WKE
- Type: Subsidiary
- Industry: Entertainment
- Founded: 2001; 25 years ago
- Headquarters: Portland, Oregon, United States
- Key people: Dan Wieden, David Kennedy (Founders) Bill Davenport (CEO) Mark Fitzloff, Susan Hoffman, Aaron Rose (Creative director) Janice Grube (Content Director)
- Products: Film & radio
- Parent: Wieden+Kennedy

= WKEntertainment =

American production company

WKE (abbreviated from WKEntertainment or Wieden+Kennedy+Entertainment) is an independently owned American production company and arts and culture delivery channel, a subsidiary of the advertising agency Wieden+Kennedy. The site contains material from a number of contributors, as well as original materials created by W+K under the creative direction of filmmaker Aaron Rose.

==History==
Wieden+Kennedy had created original contents for various brands under the name 'W+K Entertainment' since 2001, with Bill Davenport as CEO. Its productions include Battlegrounds, an MTV2 series showcasing street basketball; Ginga, a documentary about Brazilian soccer players; Road to Paris, documenting Lance Armstrong's path to his third Tour de France victory in 2001; and Say My Name, a worldwide documentary project about women by Nirit Peled.

Wieden+Kennedy's exploration into producing its own non-branded content was started after in early 2009 after five prior months of refinements with WK Radio, an internet radio station. WK Radio was created by singer-songwriter Janice Grube, in collaboration with Davenport and under the executive creative direction of Mark Fitzloff and Susan Hoffman. WK Radio broadcast DJs, live music performances and interviews with "low key emerging talents, musicians and designers", where staffers often pitch in as well as outside artists and musicians.

==Present==
WK Radio stream was put on hiatus on mid-2009, and Wieden+Kennedy hired creative director and filmmaker Aaron Rose to help relaunch the station as entertainment content delivery platform and production house. The studio's first project is a daily recap coverage of Portland Institute for Contemporary Art Time-Based Art Festival 2009, done in collaboration with Portland Radio Authority and Radio23.

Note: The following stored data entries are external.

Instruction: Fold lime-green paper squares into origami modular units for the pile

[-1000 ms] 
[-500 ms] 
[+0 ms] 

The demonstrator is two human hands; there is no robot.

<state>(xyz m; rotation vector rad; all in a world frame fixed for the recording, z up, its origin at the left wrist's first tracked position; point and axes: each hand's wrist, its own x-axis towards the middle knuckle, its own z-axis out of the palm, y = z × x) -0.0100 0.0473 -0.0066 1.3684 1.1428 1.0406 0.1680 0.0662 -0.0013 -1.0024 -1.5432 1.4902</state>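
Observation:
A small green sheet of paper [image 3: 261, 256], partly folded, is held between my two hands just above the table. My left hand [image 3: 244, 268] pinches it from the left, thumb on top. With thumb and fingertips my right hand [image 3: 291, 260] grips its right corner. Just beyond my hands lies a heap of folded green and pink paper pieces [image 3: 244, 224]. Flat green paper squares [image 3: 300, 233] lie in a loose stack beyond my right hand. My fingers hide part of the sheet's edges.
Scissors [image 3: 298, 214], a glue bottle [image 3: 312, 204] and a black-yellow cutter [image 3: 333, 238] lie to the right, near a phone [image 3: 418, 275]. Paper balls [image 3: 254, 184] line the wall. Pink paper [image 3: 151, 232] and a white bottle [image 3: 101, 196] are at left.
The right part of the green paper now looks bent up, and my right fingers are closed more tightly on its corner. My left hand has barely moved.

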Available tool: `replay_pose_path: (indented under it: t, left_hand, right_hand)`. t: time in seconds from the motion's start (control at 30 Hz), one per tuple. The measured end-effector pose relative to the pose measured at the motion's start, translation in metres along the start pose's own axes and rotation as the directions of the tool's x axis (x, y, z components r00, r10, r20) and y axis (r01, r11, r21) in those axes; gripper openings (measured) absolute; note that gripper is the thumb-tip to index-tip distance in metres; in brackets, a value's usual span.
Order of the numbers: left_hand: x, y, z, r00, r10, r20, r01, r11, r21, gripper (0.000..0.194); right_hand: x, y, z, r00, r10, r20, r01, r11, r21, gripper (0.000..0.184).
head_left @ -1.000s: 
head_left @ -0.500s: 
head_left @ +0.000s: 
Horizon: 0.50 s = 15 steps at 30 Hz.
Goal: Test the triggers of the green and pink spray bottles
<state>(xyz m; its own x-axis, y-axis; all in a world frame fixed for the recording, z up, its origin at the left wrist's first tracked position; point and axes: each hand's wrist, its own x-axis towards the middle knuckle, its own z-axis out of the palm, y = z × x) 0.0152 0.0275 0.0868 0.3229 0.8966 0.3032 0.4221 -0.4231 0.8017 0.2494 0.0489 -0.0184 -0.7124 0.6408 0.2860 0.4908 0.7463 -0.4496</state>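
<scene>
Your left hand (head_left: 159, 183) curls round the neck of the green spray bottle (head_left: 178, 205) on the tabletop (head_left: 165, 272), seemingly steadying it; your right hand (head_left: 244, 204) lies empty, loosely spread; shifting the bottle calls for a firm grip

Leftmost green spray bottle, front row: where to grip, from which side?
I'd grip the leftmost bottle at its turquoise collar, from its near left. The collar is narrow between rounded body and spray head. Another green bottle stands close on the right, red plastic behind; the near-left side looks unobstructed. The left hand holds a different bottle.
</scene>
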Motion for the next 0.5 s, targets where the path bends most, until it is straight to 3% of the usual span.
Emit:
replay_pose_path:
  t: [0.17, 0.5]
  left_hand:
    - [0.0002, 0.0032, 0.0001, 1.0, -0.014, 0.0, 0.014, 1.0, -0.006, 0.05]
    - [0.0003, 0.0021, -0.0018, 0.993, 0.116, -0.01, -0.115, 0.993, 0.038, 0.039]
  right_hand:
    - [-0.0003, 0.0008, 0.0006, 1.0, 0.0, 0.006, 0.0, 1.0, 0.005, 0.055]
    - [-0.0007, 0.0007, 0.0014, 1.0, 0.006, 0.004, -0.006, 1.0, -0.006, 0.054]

A full site launched in October 2009, with episodic shows such as:
- Califunya, a comedy variety show.
- Don't Move Here a look inside Portland's vibrant underground music scene
- DIY America, a documentary-based exploration into the American subcultures of skateboarding, graffiti, punk and hip hop.
- HOW TO!, a series of offbeat instructional shorts.
- 12, a documentary on Wieden+Kennedy's agency-disguised, experimental advertising school.